Task description:
Look below for the line with "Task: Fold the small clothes", then give it again exactly, along with every line that comes after it, the final line included.

Given information:
=== Section Start ===

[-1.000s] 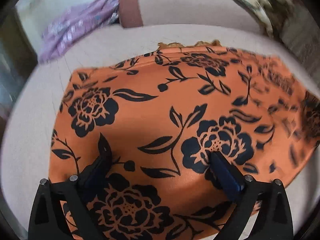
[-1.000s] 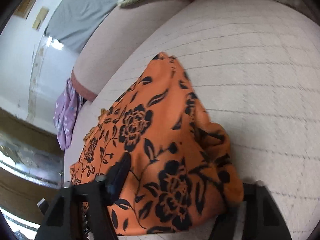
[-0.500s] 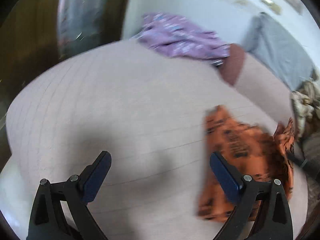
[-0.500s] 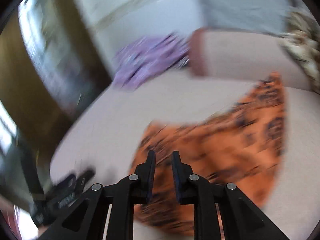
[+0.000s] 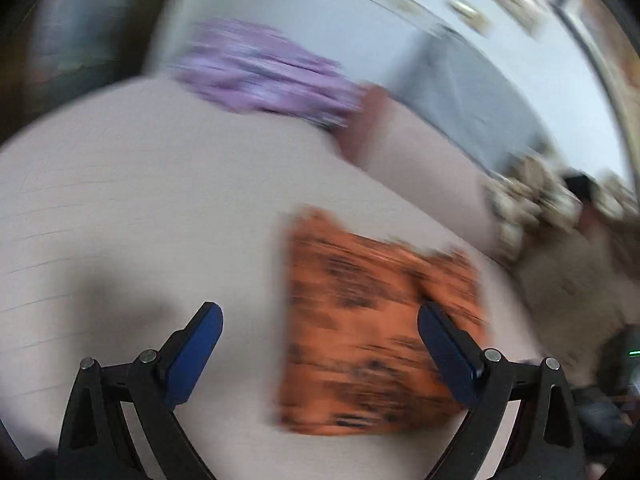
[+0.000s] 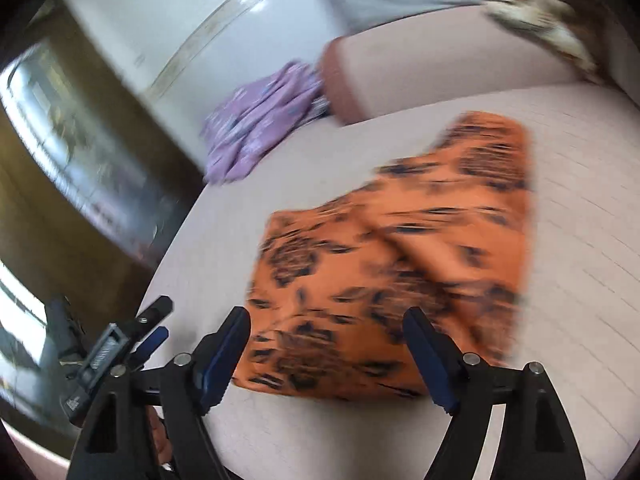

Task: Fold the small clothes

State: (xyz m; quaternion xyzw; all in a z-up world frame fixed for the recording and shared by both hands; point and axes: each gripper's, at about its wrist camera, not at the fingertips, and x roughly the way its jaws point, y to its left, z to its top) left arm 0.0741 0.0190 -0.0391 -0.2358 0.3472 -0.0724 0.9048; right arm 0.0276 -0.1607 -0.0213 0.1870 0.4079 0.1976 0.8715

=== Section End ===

Exercise response:
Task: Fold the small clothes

State: (xyz m; quaternion xyzw; all in a z-up world frame fixed for the recording and shared by both hands; point and axes: each gripper's, at about its wrist camera, not at the fingertips, and x roughly the way its jaws point, y to its left, z to its top) left arm 0.0741 0.0190 -0.0391 -0.2358 0.3472 -0.0724 0.9048; right arm 0.0276 -0.1607 -0.0213 0.1870 0.4079 0.1976 0.8715

The exercise has been answered in full.